Climate Change & Anthropocene Extinction 28: If the Amazon goes, so may Africa’s rainforests

The Congolese rainforests are the world’s second largest remaining tropical rainforest expanse and a 60 gigatonne carbon store. Although climate models have a hard time predicting rainfall changes over the Congo Basin and despite a multi-decade drying trend, these forests in the heartland of tropical Africa are generally thought to be relatively resilient to the effects of climate change – at least when compared to the Amazon, a well-researched climate tipping point.

But ironically the possible large-scale drying and disappearance of the Amazon rainforest might also be the climatic Achilles’ heel of the Congolese rainforests.

Drying rainforests of Amazon and Congo due to global climate change, according to NOAA NCEP
This global precipitation forecast from NOAA shows how tropical precipitation patterns might shift. The high-precipitation zone over South America may get more narrow and shift (annual average) to the Northwest and also over the tropical Atlantic Ocean the ITCZ’s average position may move further North of the equator. That will have consequences for Africa too. Shown by this model is partial drying of the Congo Basin. (Also shown is how climate change leads to drying of the Central American rainforests, and how climate change hurts what’s left of the Brazilian Atlantic Forest.)

Yesterday, in our background piece about the effects of 21st century climate change in Africa, we saw how the continent on average is warming very rapidly. And although around the equator this temperature rise may be less pronounced than in Africa’s subtropics (and ‘northern and southern tropics’), its effects can paradoxically be bigger there, as Central Africa is not used to large seasonal temperature shifts. Therefore a relatively small warming can have major ecological effects.
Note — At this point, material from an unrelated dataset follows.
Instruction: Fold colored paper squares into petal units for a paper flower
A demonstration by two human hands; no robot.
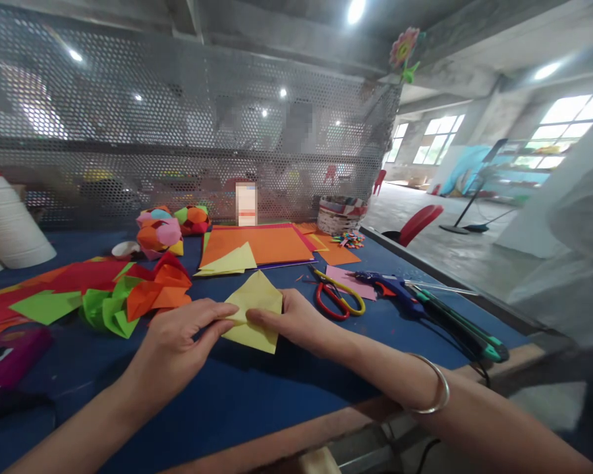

Also, more importantly, while most equatorial regions will get wetter, some may become drier. And there’s one ecosystem that depends on that coin drop: rainforests. Therefore, as part of our series about the ecological consequences of climate change, we have a special interest in climate projections for the Congo Basin, home of the world’s second largest remaining tropical rainforest.

Today we take a look at general precipitation changes for Earth’s tropics – and try to see how these might connect across the Atlantic Ocean, between the Amazon of South America and the Congo Basin of Africa.

Wet regions wetter, dry regions drier – on average yes, locally no

If you’re one of those people that’s into climate communication, you’ve probably heard the ‘wet regions will get wetter & dry regions will get drier’ story and perhaps shared it with your somewhat less climate-literate friends.

Well. You may have to get back on that. Because it’s not always true. Climate change can (slightly) relocate the Intertropical Convergence Zone (ITCZ) – and one of the keys to that shift lies in the Amazon (and another as far North as the Arctic).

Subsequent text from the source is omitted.